SMaRTT: Sender-based Marked Rapidly-adapting Trimmed & Timed Transport
Tommaso Bonato, Abdul Kabbani, Ahmad Ghalayini, Anup Agarwal, Daniele De Sensi, Rong Pan, Costin Raiciu, Mark Handley, Mihai Brodschi, Timo Schneider, Nils Blach, Daniel Santos Ferreira Alves, Torsten Hoefler
TL;DR
SMaRTT tackles the challenge of high-throughput, low-latency congestion control for AI- and HPC-centric datacenters by combining sender-based window control with ECN, delay feedback, and optional packet trimming. The design introduces QuickAdapt for rapid reaction, Fair Increase for equitable sharing, and a tightly coupled load-balancer integration to optimize path utilization across multipath environments. Through extensive simulations and hardware experiments, SMaRTT outperforms Swift, RoCEv2, MPRDMA, and EQDS by up to ~50% in key workloads while improving fairness and convergence speed, and can augment receiver-based CC like EQDS to address fabric congestion.
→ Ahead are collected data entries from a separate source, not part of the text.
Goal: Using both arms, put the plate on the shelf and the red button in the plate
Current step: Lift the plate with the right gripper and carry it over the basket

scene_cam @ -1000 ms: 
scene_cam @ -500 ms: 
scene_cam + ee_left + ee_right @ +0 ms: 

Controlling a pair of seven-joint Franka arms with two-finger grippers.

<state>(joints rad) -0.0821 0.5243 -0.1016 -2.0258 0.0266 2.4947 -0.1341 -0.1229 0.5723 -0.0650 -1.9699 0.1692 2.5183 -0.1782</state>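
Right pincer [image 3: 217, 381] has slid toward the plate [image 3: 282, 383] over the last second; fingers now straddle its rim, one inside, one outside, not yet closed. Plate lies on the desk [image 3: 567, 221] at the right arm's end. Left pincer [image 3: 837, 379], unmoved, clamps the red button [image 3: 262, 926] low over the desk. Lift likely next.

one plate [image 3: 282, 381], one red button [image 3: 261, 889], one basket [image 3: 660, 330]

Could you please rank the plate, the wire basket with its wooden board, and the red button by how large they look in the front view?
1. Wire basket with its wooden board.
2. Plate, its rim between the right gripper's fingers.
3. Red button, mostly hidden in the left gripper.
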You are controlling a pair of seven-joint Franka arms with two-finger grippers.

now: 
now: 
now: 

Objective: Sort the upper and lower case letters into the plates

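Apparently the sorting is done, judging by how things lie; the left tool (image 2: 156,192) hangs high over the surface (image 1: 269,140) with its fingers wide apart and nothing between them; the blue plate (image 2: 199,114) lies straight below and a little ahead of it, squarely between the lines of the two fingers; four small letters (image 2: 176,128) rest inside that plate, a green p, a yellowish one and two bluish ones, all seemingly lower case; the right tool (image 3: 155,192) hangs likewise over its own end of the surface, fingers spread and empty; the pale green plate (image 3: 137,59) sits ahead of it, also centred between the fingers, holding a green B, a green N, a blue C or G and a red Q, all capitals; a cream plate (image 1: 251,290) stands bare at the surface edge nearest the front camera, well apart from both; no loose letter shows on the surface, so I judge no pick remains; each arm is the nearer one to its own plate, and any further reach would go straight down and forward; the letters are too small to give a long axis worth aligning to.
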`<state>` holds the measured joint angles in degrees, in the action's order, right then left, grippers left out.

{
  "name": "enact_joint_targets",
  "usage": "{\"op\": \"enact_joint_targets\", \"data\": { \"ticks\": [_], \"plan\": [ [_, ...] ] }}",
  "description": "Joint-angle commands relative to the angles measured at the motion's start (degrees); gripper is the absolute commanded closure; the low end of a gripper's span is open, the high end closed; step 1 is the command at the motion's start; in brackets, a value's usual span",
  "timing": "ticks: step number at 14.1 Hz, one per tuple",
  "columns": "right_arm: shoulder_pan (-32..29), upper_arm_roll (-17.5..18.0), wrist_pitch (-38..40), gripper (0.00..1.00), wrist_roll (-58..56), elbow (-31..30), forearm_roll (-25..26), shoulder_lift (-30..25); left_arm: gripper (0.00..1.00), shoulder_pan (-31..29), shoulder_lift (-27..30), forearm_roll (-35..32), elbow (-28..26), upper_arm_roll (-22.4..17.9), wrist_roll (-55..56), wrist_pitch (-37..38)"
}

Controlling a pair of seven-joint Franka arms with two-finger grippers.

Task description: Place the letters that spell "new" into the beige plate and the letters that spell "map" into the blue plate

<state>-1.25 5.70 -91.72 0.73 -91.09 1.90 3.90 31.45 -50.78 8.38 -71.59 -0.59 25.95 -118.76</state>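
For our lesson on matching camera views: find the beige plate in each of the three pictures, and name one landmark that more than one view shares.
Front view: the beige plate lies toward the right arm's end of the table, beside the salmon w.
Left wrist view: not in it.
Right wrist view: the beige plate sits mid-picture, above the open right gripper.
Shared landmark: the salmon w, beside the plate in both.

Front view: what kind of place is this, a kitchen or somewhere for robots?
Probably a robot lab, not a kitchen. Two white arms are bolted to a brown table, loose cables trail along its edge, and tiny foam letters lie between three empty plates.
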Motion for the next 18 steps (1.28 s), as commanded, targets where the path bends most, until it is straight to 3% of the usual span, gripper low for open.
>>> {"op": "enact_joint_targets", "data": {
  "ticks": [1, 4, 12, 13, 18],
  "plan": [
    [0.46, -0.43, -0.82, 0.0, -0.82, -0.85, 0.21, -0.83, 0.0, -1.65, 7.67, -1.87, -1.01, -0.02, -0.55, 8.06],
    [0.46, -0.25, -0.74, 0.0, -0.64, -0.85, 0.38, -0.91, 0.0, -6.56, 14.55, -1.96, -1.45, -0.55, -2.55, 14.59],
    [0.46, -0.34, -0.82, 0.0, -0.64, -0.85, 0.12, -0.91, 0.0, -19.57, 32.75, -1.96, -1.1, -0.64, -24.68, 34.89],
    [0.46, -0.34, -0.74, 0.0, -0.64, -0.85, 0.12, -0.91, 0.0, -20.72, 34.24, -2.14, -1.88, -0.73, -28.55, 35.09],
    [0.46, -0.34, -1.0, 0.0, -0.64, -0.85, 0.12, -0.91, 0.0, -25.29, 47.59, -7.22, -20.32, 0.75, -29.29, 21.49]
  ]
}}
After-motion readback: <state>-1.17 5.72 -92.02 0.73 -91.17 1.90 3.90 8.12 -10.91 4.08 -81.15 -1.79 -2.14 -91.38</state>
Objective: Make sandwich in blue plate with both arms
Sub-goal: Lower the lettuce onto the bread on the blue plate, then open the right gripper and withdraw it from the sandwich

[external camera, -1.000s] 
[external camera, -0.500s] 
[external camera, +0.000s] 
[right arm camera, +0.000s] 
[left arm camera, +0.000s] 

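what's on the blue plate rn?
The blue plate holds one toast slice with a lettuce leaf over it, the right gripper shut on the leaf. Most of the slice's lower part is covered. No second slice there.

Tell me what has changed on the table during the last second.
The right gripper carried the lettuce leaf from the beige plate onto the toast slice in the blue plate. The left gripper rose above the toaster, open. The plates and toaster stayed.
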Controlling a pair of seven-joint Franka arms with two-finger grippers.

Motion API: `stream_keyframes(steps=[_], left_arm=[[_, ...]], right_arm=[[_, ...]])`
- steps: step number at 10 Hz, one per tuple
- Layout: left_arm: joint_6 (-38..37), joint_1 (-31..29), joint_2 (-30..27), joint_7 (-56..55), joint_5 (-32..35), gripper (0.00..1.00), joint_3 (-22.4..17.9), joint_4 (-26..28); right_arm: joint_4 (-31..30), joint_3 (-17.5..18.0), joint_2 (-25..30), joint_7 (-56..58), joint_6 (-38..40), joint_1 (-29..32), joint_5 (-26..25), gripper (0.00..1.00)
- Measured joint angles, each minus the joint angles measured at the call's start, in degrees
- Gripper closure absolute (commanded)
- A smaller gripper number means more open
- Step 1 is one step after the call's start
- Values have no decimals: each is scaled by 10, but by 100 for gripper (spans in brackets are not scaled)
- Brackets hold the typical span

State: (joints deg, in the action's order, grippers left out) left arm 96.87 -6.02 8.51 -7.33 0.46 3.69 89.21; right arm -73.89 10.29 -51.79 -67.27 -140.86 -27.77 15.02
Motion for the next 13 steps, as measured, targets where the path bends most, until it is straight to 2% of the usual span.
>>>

The work demonstrates practical deployability in Ultra Ethernet NSCC contexts, offering scalable per-flow state, low hardware requirements, and compatibility with existing network features such as ECMP, ECN, and trimming.
Abstract
With the rapid growth of artificial intelligence (AI) workloads in datacenters, the Ultra Ethernet Consortium (UEC) has defined a new high-performance transport layer to deliver the required performance at scale. A core component of this new standard is the Network Signal-based Congestion Control (NSCC) algorithm. This paper presents SMaRTT, the algorithm that forms the basis of the UEC NSCC specification. SMaRTT is a sender-based congestion control algorithm that systematically combines delay, Explicit Congestion Notification (ECN), and optional packet trimming into a cohesive state machine for fast, fair and precise window adjustments with seamless multipath support. At its core lies the novel QuickAdapt algorithm that accurately estimates and rapidly adapts to available capacity. Our evaluation shows that SMaRTT outperforms existing datacenter congestion control algorithms like Swift, RoCE, and MPRDMA by up to 50% and provides superior fairness, validating the design choices made in the UEC standard.